Eureka Park showcases over 1,400 startups, granting them opportunities to market their product to both investors and those who may otherwise help them reach more consumers or further development. The panels also provide an opportunity to learn from the experience of these entrepreneurs, innovators, and policymakers about the struggles they may be facing in the industry as well as the opportunities that technology provides.
For example, Alfred Mai, the CEO of ASM games, discussed on my panel that after developing a drinking card game, various traditional retailers turned down the product; however, the tools available for small businesses on Amazon and other online platforms allowed him to launch the product that now has reached a best seller status.
Technology platforms are just one example of the type of tool that has lowered barriers for entrepreneurs and innovators. As Alfred expressed, it was a choice to use Amazon’s platform over any number of other options. One can also think of the ways other services — like app stores or user‐generated content on social media and review sites — can help small businesses find their customers without the barriers they would have had in an earlier era.

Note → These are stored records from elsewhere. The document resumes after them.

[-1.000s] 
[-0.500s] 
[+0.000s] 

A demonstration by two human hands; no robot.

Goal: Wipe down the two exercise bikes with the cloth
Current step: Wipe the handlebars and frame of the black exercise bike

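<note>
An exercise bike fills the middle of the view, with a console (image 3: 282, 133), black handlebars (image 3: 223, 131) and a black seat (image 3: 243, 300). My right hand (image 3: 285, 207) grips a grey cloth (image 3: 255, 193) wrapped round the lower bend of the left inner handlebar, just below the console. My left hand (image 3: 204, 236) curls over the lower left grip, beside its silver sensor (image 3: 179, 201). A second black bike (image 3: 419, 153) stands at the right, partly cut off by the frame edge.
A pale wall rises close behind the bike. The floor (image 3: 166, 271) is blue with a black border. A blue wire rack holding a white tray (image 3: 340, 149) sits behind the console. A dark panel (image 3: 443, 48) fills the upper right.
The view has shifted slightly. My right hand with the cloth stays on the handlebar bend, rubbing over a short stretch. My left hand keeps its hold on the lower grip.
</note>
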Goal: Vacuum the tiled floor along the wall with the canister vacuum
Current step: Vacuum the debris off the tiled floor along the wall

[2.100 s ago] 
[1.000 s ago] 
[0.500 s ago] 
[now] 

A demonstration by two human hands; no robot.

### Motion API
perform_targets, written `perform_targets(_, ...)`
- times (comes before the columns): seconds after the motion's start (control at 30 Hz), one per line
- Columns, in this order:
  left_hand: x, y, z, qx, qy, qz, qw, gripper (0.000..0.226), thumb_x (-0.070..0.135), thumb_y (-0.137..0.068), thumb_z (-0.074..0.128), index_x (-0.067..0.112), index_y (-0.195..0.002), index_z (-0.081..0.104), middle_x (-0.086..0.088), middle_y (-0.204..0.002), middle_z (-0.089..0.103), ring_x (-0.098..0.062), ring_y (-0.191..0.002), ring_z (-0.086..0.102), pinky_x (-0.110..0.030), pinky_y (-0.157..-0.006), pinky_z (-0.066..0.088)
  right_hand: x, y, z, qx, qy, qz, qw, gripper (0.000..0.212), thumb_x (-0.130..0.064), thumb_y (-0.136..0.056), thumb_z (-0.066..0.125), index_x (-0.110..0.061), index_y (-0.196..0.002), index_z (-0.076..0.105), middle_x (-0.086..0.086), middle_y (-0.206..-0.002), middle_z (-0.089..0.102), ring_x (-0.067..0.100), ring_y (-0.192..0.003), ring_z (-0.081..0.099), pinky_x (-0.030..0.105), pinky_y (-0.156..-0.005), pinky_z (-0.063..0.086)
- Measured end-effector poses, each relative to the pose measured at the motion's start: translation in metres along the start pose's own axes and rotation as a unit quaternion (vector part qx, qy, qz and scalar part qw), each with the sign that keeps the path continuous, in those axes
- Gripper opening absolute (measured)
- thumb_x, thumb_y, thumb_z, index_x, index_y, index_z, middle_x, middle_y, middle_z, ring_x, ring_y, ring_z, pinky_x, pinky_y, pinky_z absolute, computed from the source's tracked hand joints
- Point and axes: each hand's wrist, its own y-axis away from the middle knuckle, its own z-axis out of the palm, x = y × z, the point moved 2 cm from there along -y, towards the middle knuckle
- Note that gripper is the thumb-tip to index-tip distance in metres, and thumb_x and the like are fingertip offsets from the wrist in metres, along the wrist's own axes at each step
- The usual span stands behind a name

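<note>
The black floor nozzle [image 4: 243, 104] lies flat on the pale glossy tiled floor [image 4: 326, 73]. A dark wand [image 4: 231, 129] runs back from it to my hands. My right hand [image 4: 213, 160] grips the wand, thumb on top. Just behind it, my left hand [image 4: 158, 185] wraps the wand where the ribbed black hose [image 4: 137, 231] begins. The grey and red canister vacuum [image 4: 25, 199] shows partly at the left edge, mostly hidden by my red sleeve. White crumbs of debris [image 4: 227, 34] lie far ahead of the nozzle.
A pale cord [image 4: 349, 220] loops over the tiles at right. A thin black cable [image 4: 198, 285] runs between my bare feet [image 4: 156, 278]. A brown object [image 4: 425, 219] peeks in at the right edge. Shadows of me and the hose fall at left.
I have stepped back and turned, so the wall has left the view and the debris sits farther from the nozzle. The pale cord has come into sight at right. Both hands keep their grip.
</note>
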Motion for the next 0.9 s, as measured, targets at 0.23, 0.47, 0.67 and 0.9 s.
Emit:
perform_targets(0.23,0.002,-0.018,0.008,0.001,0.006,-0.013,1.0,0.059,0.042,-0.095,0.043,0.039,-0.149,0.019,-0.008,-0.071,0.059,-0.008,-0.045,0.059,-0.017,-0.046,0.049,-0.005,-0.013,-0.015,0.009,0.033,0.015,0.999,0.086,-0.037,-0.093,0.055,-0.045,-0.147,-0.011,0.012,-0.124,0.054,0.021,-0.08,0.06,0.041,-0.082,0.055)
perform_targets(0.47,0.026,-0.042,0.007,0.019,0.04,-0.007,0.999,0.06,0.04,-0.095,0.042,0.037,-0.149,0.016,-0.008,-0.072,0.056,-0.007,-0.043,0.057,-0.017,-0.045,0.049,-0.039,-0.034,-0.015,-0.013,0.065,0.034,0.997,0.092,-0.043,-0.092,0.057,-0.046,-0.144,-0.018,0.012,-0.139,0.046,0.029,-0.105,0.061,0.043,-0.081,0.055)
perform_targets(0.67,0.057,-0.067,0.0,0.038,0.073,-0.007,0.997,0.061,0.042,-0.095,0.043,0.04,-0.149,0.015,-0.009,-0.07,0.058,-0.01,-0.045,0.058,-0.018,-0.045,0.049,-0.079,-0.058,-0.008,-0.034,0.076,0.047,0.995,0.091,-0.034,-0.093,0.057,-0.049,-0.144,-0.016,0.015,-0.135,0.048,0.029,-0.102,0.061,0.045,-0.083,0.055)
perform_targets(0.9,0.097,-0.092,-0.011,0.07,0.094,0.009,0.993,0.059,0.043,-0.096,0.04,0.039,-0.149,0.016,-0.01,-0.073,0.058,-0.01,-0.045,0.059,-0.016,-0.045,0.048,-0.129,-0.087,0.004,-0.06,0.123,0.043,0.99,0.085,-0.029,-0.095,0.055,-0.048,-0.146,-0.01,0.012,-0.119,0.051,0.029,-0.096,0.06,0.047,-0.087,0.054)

Not only does CES highlight how tech remains dynamic in the continued rise of startups and small businesses, but it also highlights how “tech” is not just internet companies like Google and Amazon, but a wide array of other industries. Some of these are generally understood, like connected cars and autonomous vehicles, but other industries such as agriculture, health, and retail may receive less notice.
In considering policies around issues such as data privacy or artificial intelligence, these “non‐tech” industries could also be impacted and, as a result, lose valuable potential improvements from such innovation or be discouraged from offering the tech‐enabled experience consumers want for fear of regulation.
Finally, CES illustrates that innovation is often our best competition strategy and the market is broader than we might think. Artificial intelligence came up on many panels and was very present throughout the show, highlighting how innovation is often our best competition policy. Furthermore, the presence of innovators and companies from around the globe shows how America’s leading tech companies are not just competing with one another but with challengers from around the world.
The light‐touch approach and its ability to respond to consumers is what has made these companies successful and supported their ability to continue to innovate.
It’s hard to walk away from CES and not feel excited about the future, but it should also be hard to see all these new, creative innovations and think of the industry as stagnant or dominated by only a few companies.